The Liberals haven’t won a state election in over a decade. Last year they lost control of the Federal Government and don’t look like winning it back any time soon. How did this happen? Bennett Mason doesn’t know but he’s trying to find out.
These are dark and depressing days for the Liberal Party of Australia. The Liberals are out of government in all six states, both territories and most recently, in the Commonwealth. The Liberal Party hasn’t won a state election since 1997 and last year they suffered a spectacular loss to Kevin Rudd. Do you know who the highest-ranking Liberal is in the nation now? You probably don’t. It’s Campbell Newman, the Lord Mayor of Brisbane’s City Council. And whilst each electoral defeat has its own unique circumstances, even the most enthusiastic Liberals supporter must be wondering if there’s something fundamentally wrong with their party.

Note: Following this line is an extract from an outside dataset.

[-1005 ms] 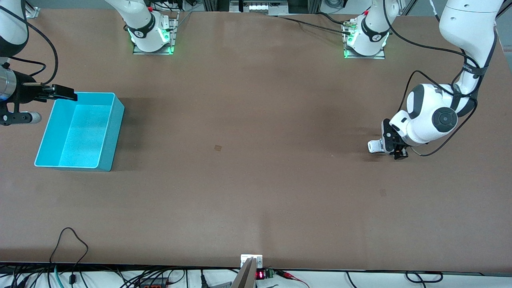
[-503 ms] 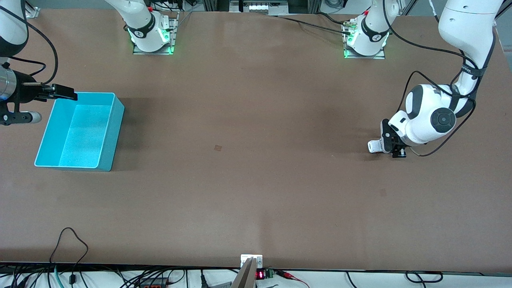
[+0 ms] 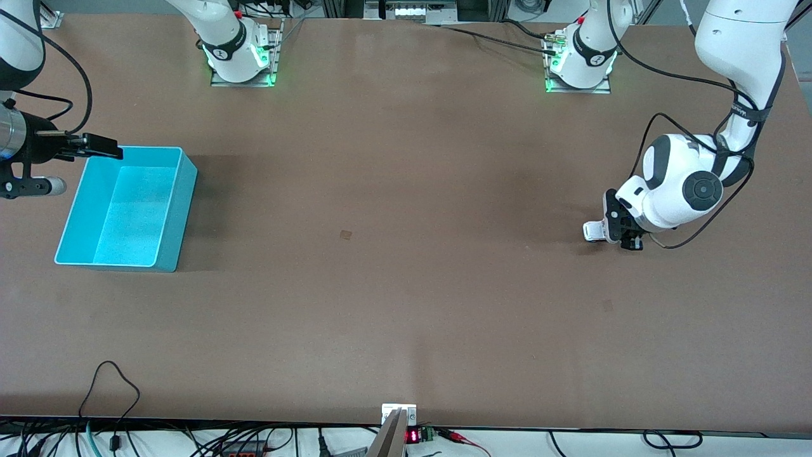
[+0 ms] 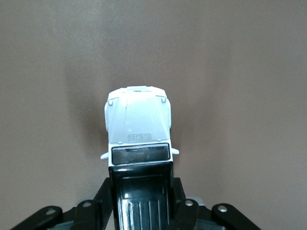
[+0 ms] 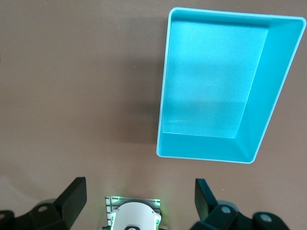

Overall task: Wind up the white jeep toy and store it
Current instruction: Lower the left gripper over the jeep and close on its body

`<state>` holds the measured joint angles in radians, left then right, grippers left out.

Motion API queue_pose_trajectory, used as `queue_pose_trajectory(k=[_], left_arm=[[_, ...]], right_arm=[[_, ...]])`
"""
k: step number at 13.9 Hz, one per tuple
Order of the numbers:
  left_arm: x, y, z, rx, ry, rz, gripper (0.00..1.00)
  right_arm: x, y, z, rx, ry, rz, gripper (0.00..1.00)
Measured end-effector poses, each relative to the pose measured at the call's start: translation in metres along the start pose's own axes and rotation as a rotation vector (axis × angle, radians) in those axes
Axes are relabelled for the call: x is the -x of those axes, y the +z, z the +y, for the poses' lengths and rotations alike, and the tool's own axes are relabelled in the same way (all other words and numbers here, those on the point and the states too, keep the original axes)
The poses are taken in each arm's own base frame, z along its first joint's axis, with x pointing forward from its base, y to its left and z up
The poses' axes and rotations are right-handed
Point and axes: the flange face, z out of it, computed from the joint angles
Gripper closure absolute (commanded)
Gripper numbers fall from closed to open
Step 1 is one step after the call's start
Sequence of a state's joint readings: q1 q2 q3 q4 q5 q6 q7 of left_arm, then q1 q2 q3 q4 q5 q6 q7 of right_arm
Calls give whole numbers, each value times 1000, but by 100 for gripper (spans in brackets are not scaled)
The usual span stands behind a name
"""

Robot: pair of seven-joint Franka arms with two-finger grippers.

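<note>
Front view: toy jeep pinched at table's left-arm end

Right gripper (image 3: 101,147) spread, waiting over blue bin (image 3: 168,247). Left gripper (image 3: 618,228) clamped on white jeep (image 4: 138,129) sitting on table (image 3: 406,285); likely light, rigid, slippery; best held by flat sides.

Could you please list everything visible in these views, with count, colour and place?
white jeep toy: one, white with a black roof, on the table toward the left arm's end, between the left hand's fingers.
cyan bin: one, cyan, nothing inside, on the table toward the right arm's end.
table: one, brown.
cables: several, black, along the table edge nearest the front camera.
left hand: one, black fingers, down at the table, shut on the white jeep toy.
right hand: one, black fingers, open, waiting in the air beside the cyan bin.
</note>
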<state>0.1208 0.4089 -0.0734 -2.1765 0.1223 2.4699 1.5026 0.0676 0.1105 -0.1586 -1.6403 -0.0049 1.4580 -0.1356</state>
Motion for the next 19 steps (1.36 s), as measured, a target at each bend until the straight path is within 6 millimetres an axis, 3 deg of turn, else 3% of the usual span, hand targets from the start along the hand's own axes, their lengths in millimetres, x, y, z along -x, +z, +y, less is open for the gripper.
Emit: queue_pose_trajectory(k=[7, 19], left_arm=[[-3, -29, -25, -77, 5, 1, 74], [-16, -3, -18, 10, 22, 7, 76]], right_arm=[[0, 0, 0, 0, 0, -1, 0], [0, 0, 0, 0, -4, -2, 0]])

In the early to mid 1990s, the Liberal Party held every single state government except Queensland. What has caused this once dominant political party to plummet to such depths? To help answer this question, I turned to Philip Senior… who is significantly more knowledgeable on such matters than myself. Senior co-wrote Howard’s End, a chronicle of the Liberal Party’s most recent electoral defeat. Senior says that elections are largely cyclical: “Eventually, a Government will run out of ideas and the voters will finally vote the other party into office.” It just so happens that the Liberal Party are on the losing side of that equation everywhere in the country.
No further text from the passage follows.